What you have to do:
The data is to be retyped in full, exactly.

Data shown:
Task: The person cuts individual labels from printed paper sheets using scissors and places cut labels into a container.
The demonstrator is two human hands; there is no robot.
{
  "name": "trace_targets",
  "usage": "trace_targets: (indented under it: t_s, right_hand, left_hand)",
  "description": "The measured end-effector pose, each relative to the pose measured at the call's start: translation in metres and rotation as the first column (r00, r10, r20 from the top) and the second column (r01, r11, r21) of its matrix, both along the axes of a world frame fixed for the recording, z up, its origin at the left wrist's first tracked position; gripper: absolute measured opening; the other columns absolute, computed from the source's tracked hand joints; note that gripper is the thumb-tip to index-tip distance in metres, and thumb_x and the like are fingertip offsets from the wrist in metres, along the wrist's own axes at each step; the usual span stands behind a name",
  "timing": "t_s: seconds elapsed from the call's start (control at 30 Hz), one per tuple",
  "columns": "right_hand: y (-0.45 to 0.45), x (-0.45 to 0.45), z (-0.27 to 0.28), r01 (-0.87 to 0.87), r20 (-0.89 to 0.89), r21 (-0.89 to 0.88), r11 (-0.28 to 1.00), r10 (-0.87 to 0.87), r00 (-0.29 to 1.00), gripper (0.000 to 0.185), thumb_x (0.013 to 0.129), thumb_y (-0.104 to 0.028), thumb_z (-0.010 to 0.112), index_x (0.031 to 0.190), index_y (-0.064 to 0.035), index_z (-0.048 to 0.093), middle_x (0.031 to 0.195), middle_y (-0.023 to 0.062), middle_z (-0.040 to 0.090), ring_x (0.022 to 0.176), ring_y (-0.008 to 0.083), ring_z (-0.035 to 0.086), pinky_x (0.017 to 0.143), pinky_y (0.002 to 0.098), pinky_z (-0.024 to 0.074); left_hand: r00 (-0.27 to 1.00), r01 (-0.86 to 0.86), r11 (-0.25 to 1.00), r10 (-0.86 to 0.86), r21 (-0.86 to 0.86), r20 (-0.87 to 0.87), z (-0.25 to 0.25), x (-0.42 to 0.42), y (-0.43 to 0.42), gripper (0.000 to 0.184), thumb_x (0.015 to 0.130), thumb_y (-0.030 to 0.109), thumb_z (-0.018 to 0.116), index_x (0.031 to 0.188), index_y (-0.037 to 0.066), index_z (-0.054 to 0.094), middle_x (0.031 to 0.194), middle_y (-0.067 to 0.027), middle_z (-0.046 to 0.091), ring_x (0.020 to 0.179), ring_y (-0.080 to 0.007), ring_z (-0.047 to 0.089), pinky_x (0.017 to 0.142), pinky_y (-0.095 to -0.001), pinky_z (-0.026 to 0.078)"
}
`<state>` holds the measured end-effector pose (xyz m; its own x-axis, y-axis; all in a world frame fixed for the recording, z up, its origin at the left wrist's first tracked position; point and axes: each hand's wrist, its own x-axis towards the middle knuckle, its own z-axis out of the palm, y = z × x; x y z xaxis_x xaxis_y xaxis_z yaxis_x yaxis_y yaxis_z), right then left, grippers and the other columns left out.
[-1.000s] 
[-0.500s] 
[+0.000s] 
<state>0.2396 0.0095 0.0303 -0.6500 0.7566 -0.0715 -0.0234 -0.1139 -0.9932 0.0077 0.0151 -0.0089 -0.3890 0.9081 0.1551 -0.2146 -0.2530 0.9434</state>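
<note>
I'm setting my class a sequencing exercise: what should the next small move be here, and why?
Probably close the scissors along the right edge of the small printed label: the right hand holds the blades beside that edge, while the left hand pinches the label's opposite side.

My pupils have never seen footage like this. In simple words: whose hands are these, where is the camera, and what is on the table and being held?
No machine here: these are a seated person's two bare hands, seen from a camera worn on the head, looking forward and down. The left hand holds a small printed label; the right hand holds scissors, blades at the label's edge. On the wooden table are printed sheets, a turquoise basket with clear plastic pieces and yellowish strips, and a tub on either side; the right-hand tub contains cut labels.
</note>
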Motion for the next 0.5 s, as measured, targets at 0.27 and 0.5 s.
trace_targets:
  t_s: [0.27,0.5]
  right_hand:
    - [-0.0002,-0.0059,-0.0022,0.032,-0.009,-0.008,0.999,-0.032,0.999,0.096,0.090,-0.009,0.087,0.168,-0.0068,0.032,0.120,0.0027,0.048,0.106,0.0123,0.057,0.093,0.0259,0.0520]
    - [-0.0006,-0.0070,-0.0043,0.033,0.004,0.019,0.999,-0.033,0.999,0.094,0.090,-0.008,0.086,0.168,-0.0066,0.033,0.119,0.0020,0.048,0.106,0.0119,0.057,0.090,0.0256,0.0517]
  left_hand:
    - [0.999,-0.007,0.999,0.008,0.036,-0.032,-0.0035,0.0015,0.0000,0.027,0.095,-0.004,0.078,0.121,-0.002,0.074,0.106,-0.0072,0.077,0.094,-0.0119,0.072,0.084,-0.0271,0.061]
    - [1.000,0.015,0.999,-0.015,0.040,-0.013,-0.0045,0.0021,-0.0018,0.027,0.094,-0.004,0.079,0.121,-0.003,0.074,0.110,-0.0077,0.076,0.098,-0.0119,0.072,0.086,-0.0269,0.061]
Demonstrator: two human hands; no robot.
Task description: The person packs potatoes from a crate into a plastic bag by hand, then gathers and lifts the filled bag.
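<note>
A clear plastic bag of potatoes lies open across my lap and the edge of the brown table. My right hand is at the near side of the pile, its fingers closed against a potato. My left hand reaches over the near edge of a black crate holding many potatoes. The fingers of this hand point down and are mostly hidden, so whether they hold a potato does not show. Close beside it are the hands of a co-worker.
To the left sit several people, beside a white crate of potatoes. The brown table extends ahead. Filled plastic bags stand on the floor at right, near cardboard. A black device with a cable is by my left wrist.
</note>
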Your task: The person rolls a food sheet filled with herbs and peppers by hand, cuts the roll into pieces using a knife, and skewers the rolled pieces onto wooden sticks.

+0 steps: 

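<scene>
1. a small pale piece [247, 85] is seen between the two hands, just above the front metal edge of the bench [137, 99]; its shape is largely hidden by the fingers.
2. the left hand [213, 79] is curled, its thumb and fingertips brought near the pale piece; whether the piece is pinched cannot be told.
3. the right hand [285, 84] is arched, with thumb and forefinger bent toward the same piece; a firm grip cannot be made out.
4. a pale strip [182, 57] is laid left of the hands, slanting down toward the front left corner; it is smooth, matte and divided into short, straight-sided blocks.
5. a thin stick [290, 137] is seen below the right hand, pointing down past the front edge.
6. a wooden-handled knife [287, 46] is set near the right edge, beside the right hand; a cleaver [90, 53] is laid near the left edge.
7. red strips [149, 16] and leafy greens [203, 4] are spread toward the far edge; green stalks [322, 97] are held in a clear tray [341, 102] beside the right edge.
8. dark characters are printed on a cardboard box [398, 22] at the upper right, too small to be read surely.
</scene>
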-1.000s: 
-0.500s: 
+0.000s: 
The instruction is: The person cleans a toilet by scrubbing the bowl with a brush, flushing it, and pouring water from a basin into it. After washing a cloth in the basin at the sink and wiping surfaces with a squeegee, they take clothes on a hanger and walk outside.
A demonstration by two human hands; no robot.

Answer below:
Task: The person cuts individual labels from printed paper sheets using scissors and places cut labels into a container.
The demonstrator is two human hands; there is no robot.
{
  "name": "trace_targets",
  "usage": "trace_targets: (indented under it: t_s, right_hand, left_hand)",
  "description": "The measured end-effector pose, each relative to the pose measured at the call's start: translation in metres and rotation as the first column (r00, r10, r20 from the top) and the second column (r01, r11, r21) of its matrix, both along the axes of a world frame fixed for the recording, z up, its origin at the left wrist's first tracked position; gripper: absolute measured opening; the other columns absolute, computed from the source's tracked hand joints; note that gripper is the thumb-tip to index-tip distance in metres, and thumb_x and the like are fingertip offsets from the wrist in metres, along the wrist's own axes at each step; the usual span stands behind a name",
  "timing": "t_s: seconds elapsed from the call's start (control at 30 Hz), one per tuple",
  "columns": "right_hand: y (-0.45 to 0.45), x (-0.45 to 0.45), z (-0.27 to 0.28), r01 (-0.87 to 0.87), r20 (-0.89 to 0.89), r21 (-0.89 to 0.88), r11 (-0.28 to 1.00), r10 (-0.87 to 0.87), r00 (-0.29 to 1.00), gripper (0.000 to 0.185), thumb_x (0.013 to 0.129), thumb_y (-0.104 to 0.028), thumb_z (-0.010 to 0.112), index_x (0.031 to 0.190), index_y (-0.064 to 0.035), index_z (-0.048 to 0.093), middle_x (0.031 to 0.195), middle_y (-0.023 to 0.062), middle_z (-0.040 to 0.090), ring_x (0.022 to 0.176), ring_y (-0.008 to 0.083), ring_z (-0.035 to 0.086), pinky_x (0.017 to 0.143), pinky_y (0.002 to 0.098), pinky_z (-0.024 to 0.074); left_hand: r00 (-0.27 to 1.00), r01 (-0.86 to 0.86), r11 (-0.25 to 1.00), r10 (-0.86 to 0.86), r21 (-0.86 to 0.86), r20 (-0.87 to 0.87), z (-0.25 to 0.25), x (-0.42 to 0.42), y (-0.43 to 0.42), gripper (0.000 to 0.184), thumb_x (0.015 to 0.130), thumb_y (-0.030 to 0.109), thumb_z (-0.018 to 0.116), index_x (0.031 to 0.188), index_y (-0.037 to 0.066), index_z (-0.054 to 0.094), middle_x (0.031 to 0.194), middle_y (-0.067 to 0.027), middle_z (-0.046 to 0.091), ring_x (0.020 to 0.179), ring_y (-0.080 to 0.007), ring_z (-0.047 to 0.089), pinky_x (0.017 to 0.142), pinky_y (-0.095 to -0.001), pinky_z (-0.026 to 0.078)"
}
`<state>` holds the measured end-effector pose (xyz m; its own x-axis, y-axis; all in a world frame fixed for the recording, z up, its origin at the left wrist's first tracked position; point and axes: each hand's wrist, its own x-axis towards the middle knuckle, its own z-axis out of the palm, y = z × x; x y z xaxis_x xaxis_y xaxis_z yaxis_x yaxis_y yaxis_z), right then left, grippers and the other columns left out.
[-1.000s] 
[-0.500s] 
[+0.000s] 
<state>0.2396 0.0095 0.0303 -0.6500 0.7566 -0.0715 -0.0234 -0.1139 -0.9932 0.0077 0.0151 -0.0089 -0.3890 0.9081 0.1551 -0.2146 -0.2530 0.9434</state>
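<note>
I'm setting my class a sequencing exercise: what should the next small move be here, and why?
Probably close the scissors along the right edge of the small printed label: the right hand holds the blades beside that edge, while the left hand pinches the label's opposite side.

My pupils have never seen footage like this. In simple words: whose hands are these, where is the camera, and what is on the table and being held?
No machine here: these are a seated person's two bare hands, seen from a camera worn on the head, looking forward and down. The left hand holds a small printed label; the right hand holds scissors, blades at the label's edge. On the wooden table are printed sheets, a turquoise basket with clear plastic pieces and yellowish strips, and a tub on either side; the right-hand tub contains cut labels.
</note>
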Motion for the next 0.5 s, as measured, targets at 0.27 and 0.5 s.
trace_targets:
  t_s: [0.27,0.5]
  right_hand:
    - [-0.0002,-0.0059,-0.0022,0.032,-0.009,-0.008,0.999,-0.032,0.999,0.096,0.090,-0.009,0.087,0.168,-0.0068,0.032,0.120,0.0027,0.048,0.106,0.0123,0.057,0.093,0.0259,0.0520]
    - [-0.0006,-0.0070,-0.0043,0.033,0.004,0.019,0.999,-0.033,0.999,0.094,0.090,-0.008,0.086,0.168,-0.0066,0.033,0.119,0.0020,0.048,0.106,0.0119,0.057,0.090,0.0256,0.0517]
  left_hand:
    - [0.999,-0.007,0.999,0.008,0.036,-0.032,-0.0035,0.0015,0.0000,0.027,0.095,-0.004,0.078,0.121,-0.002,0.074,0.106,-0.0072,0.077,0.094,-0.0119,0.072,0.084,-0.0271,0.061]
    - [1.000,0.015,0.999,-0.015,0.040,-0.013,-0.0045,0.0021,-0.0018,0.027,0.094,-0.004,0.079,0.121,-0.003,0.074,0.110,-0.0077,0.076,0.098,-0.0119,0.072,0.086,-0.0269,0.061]
Demonstrator: two human hands; no robot.
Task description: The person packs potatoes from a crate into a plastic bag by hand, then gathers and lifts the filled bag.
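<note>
A clear plastic bag of potatoes lies open across my lap and the edge of the brown table. My right hand is at the near side of the pile, its fingers closed against a potato. My left hand reaches over the near edge of a black crate holding many potatoes. The fingers of this hand point down and are mostly hidden, so whether they hold a potato does not show. Close beside it are the hands of a co-worker.
To the left sit several people, beside a white crate of potatoes. The brown table extends ahead. Filled plastic bags stand on the floor at right, near cardboard. A black device with a cable is by my left wrist.
</note>
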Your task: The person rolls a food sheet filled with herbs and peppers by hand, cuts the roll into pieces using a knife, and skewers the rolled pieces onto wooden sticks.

+0 steps: 

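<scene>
1. a small pale piece [247, 85] is seen between the two hands, just above the front metal edge of the bench [137, 99]; its shape is largely hidden by the fingers.
2. the left hand [213, 79] is curled, its thumb and fingertips brought near the pale piece; whether the piece is pinched cannot be told.
3. the right hand [285, 84] is arched, with thumb and forefinger bent toward the same piece; a firm grip cannot be made out.
4. a pale strip [182, 57] is laid left of the hands, slanting down toward the front left corner; it is smooth, matte and divided into short, straight-sided blocks.
5. a thin stick [290, 137] is seen below the right hand, pointing down past the front edge.
6. a wooden-handled knife [287, 46] is set near the right edge, beside the right hand; a cleaver [90, 53] is laid near the left edge.
7. red strips [149, 16] and leafy greens [203, 4] are spread toward the far edge; green stalks [322, 97] are held in a clear tray [341, 102] beside the right edge.
8. dark characters are printed on a cardboard box [398, 22] at the upper right, too small to be read surely.
</scene>
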-1.000s: 
-0.500s: 
+0.000s: 
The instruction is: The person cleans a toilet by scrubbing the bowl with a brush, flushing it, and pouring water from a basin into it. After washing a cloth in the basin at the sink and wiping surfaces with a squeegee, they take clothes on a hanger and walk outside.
A demonstration by two human hands; no robot.

No additional response is required.